Calculating faster: Coupling AI with fundamental physics
A new machine learning algorithm for the simulation of complex quantum systems
Atoms are complex quantum systems consisting of a positively charged nucleus surrounded by negatively charged electrons. When multiple atoms come together to form a molecule, the electrons of the constituent atoms interact in a complicated manner, making the computer simulation of molecules one of the hardest problems in modern science. Researchers from the Berlin Institute for the Foundations of Learning and Data (BIFOLD) at TU Berlin and Google DeepMind have now developed a novel machine learning algorithm which enables highly accurate simulations of the dynamics of a single or multiple molecule on long time-scales. Their work has now been published in Nature Communications.
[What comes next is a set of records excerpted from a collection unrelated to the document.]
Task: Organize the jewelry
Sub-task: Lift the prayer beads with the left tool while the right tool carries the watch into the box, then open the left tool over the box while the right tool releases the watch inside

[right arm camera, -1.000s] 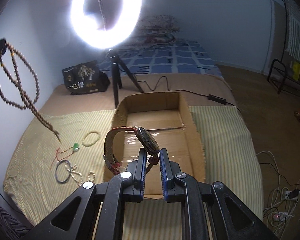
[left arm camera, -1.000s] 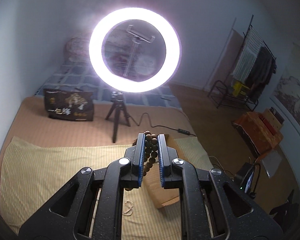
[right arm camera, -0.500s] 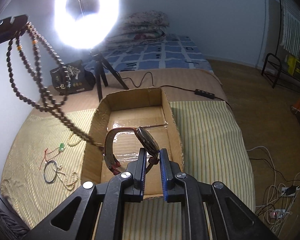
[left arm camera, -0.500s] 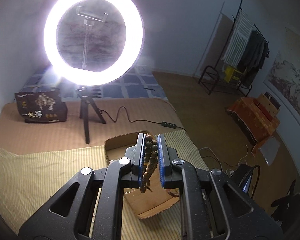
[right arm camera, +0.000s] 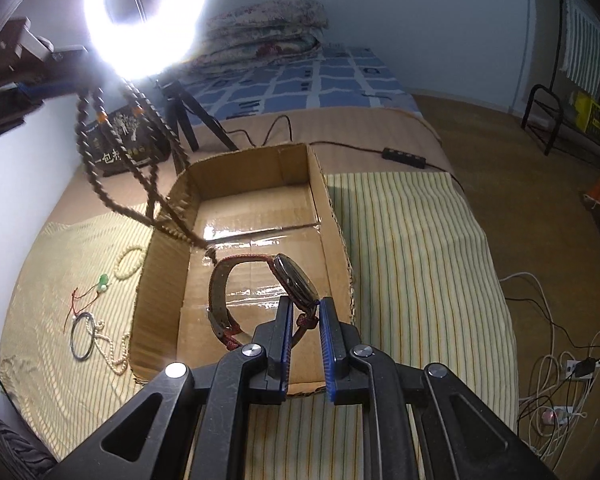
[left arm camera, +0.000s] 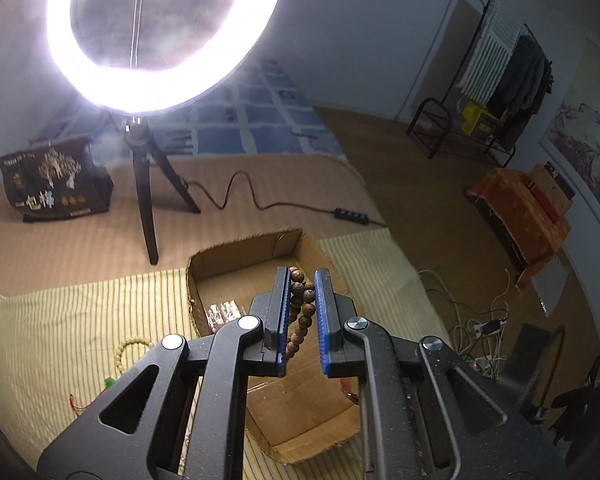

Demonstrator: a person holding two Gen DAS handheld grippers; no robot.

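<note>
My left gripper (left arm camera: 302, 312) is shut on a string of brown wooden beads (left arm camera: 300, 312), held above the open cardboard box (left arm camera: 236, 256). In the right wrist view the bead string (right arm camera: 140, 184) hangs from the upper left, its lower end over the box's left wall. My right gripper (right arm camera: 305, 320) is shut on a wristwatch (right arm camera: 292, 280) by its red-brown strap, above the near part of the box (right arm camera: 328, 208). A pale bead bracelet (right arm camera: 130, 262), a green pendant on red cord (right arm camera: 102, 282), a metal ring (right arm camera: 82, 336) and a pearl strand (right arm camera: 112, 354) lie left of the box.
The box sits on a yellow striped cloth (right arm camera: 400, 240) on a bed. A ring light on a tripod (left arm camera: 148, 208) stands behind it, beside a dark bag (left arm camera: 52, 184). A cable with a switch (right arm camera: 404, 156) runs past the box. Floor cables (right arm camera: 560, 360) lie right.
My left gripper has carried the bead string rightward and lower, so its hanging end now reaches over the box. My right gripper has edged closer to the box with the watch.
</note>
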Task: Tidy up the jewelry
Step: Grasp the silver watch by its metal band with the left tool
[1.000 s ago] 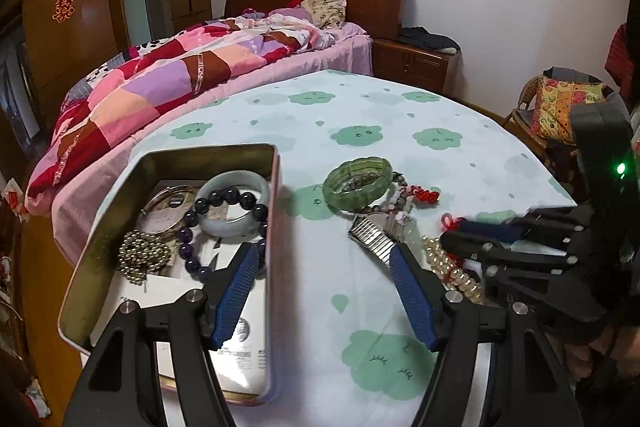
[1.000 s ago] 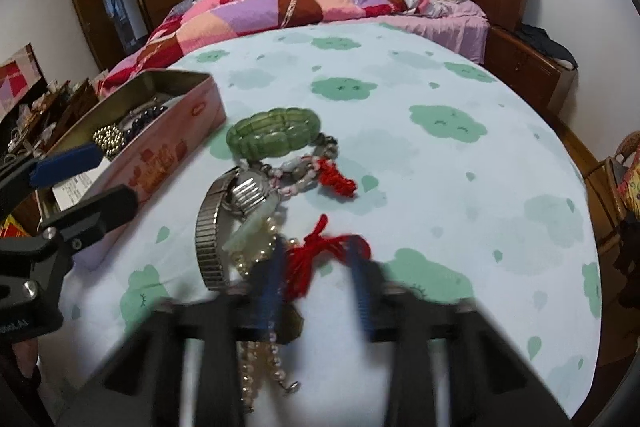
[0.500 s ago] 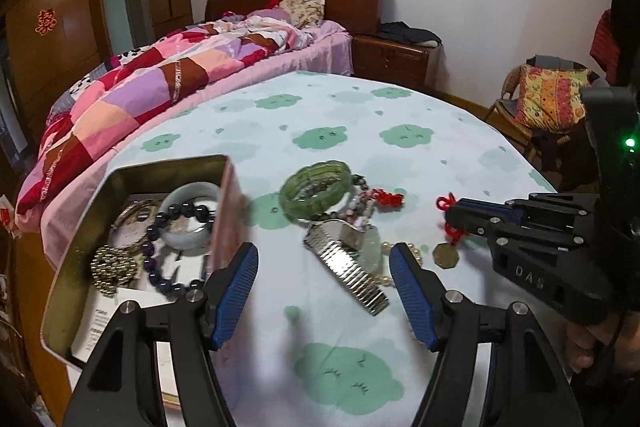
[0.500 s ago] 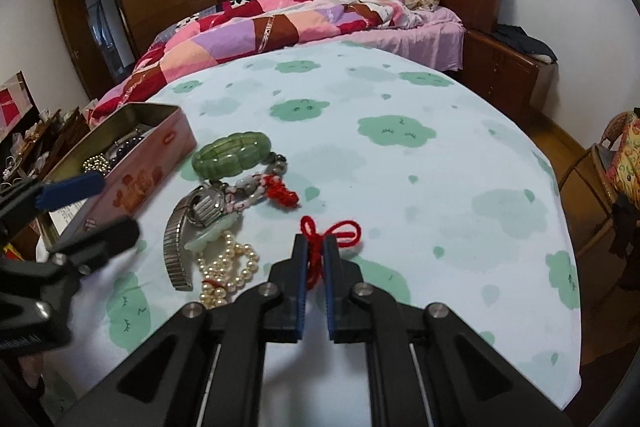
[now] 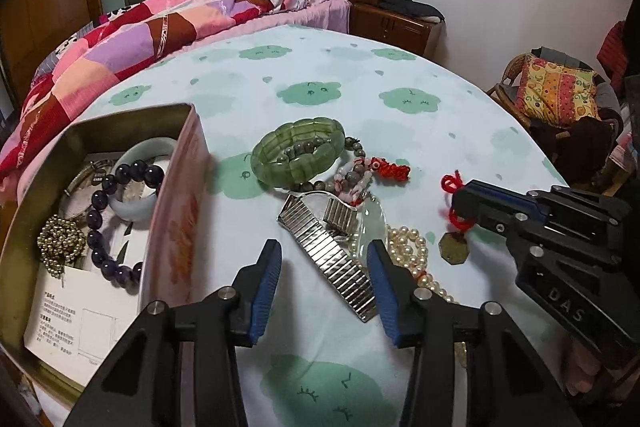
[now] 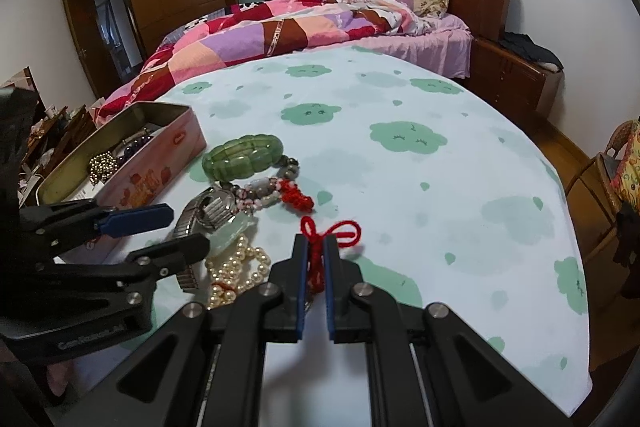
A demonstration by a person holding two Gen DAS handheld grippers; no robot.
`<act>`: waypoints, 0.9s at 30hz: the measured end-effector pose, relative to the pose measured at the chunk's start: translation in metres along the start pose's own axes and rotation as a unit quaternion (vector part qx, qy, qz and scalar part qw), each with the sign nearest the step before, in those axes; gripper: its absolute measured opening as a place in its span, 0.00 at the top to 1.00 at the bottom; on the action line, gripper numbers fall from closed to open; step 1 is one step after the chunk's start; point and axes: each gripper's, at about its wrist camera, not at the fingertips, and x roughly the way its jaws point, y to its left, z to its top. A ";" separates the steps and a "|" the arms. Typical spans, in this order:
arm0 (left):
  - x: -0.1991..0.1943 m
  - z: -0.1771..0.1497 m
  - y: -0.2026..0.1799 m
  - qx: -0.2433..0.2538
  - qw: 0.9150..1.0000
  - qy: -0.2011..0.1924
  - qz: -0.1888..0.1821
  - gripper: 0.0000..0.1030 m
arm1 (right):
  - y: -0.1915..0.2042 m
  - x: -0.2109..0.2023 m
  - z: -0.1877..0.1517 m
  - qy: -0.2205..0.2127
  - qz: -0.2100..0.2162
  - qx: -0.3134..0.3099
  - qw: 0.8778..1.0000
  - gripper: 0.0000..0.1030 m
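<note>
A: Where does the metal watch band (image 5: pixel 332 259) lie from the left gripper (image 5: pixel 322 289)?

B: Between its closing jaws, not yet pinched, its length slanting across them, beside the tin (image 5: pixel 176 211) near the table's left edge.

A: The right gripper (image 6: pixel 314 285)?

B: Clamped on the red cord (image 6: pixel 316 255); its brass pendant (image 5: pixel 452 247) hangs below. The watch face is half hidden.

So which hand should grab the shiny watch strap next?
Probably the left. The left gripper is closing with the metal watch strap between its fingers, while the right gripper is already shut on the red cord.
</note>
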 end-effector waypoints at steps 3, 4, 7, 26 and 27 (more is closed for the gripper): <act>0.001 0.000 0.001 -0.001 1.000 0.004 -0.013 0.73 | 0.000 0.000 0.000 0.001 0.001 0.000 1.000 0.91; 0.000 -0.001 -0.001 0.006 1.000 0.004 -0.014 0.75 | 0.001 0.001 0.000 0.000 0.001 0.000 1.000 0.91; -0.008 -0.002 -0.001 0.013 1.000 -0.007 -0.007 0.85 | 0.000 0.001 0.001 -0.002 0.001 0.000 1.000 0.91; -0.075 0.009 0.002 0.029 0.994 -0.109 0.010 0.86 | -0.004 -0.011 0.000 -0.039 0.019 0.013 0.999 0.91; -0.077 0.009 0.003 0.029 0.993 -0.112 0.010 0.86 | -0.004 -0.013 0.000 -0.043 0.020 0.014 0.999 0.91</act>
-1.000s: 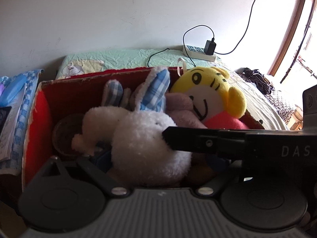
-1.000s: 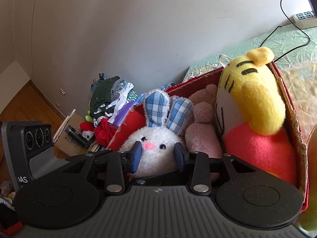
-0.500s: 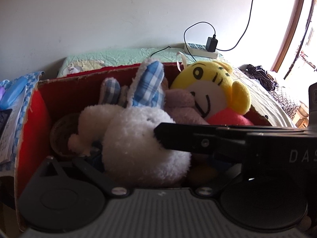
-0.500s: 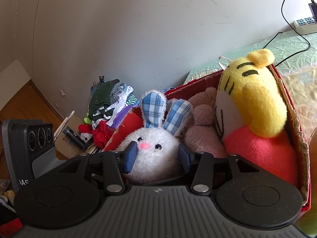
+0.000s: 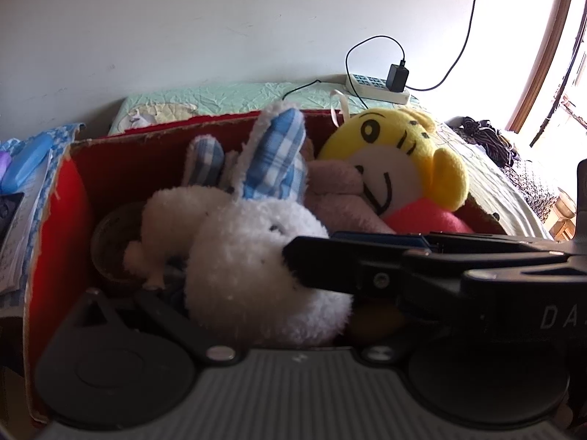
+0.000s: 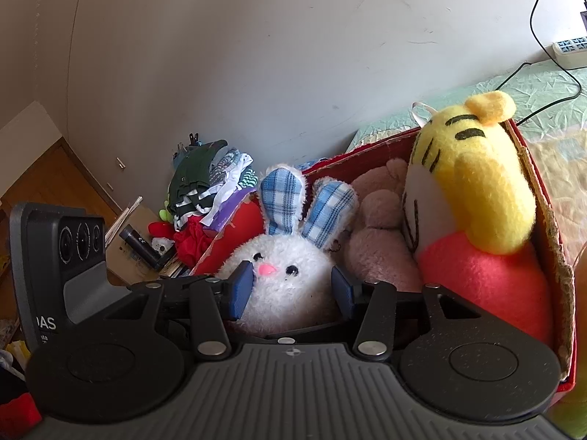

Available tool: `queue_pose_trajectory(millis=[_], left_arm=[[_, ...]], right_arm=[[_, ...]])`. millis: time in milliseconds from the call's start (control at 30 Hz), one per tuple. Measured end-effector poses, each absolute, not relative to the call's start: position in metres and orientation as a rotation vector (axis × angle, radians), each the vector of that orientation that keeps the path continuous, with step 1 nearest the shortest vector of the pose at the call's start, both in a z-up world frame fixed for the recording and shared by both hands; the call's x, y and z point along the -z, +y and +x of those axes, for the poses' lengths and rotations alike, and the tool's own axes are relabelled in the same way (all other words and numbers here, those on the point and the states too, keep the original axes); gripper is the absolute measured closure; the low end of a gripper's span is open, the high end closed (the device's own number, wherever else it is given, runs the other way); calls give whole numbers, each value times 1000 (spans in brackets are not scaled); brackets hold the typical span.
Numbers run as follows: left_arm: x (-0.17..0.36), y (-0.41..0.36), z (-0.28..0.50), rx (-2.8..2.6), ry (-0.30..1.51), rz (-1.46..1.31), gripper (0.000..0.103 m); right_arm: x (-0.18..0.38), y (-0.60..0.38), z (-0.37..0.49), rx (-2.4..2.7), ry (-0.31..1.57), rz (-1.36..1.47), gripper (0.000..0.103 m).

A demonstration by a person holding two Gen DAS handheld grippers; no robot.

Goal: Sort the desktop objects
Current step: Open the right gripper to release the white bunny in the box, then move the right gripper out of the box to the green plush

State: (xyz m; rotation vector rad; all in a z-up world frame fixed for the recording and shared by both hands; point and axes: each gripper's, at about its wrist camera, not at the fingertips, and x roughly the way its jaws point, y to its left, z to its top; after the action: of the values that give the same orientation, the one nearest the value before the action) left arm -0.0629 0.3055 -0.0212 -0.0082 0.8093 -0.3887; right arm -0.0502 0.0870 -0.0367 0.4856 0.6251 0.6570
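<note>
A white plush bunny (image 6: pixel 286 275) with blue checked ears lies in a red cardboard box (image 5: pixel 62 220). Beside it are a pink plush (image 6: pixel 381 249) and a yellow tiger doll (image 6: pixel 473 190) in a red top. My right gripper (image 6: pixel 290 289) stands open, its blue pads (image 6: pixel 240 289) on either side of the bunny's face. In the left wrist view one of its black fingers (image 5: pixel 315 260) reaches in from the right against the bunny (image 5: pixel 249 264). My left gripper (image 5: pixel 256 311) sits low behind the bunny's body, which hides its fingertips. Its housing (image 6: pixel 69 256) shows at the left.
A dark round container (image 5: pixel 113 242) sits in the box's left corner. A bed with a green sheet (image 5: pixel 227 99) carries a power strip (image 5: pixel 378 84) and cable. A heap of clothes (image 6: pixel 209 190) and a black cylinder (image 6: pixel 139 242) lie left of the box, above a wooden floor (image 6: pixel 40 179).
My right gripper's pads have spread apart, away from the bunny's cheeks. The left wrist view has shifted slightly; the bunny stays in the box.
</note>
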Motion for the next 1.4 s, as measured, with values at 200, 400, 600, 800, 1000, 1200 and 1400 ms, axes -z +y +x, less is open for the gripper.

These so-called molecular dynamics simulations are important to understand the properties of molecules and materials and have potential applications in drug development and material design (e.g. for use in solar panels and batteries). Traditional methods to compute the interactions of electrons rely on finding solutions of the so-called Schrödinger equation. The Schrödinger equation describes the energy levels that a quantum system – e.g. atoms or molecules – can assume. This is a notoriously difficult task, and finding a solution for molecules containing more than a few dozen atoms may take several days – even on powerful computers. To make matters worse, for running molecular dynamics simulations over long time-scales, the Schrödinger equation needs to be solved thousands or even millions of times, making the computational cost quickly exceed the compute resources that are available today.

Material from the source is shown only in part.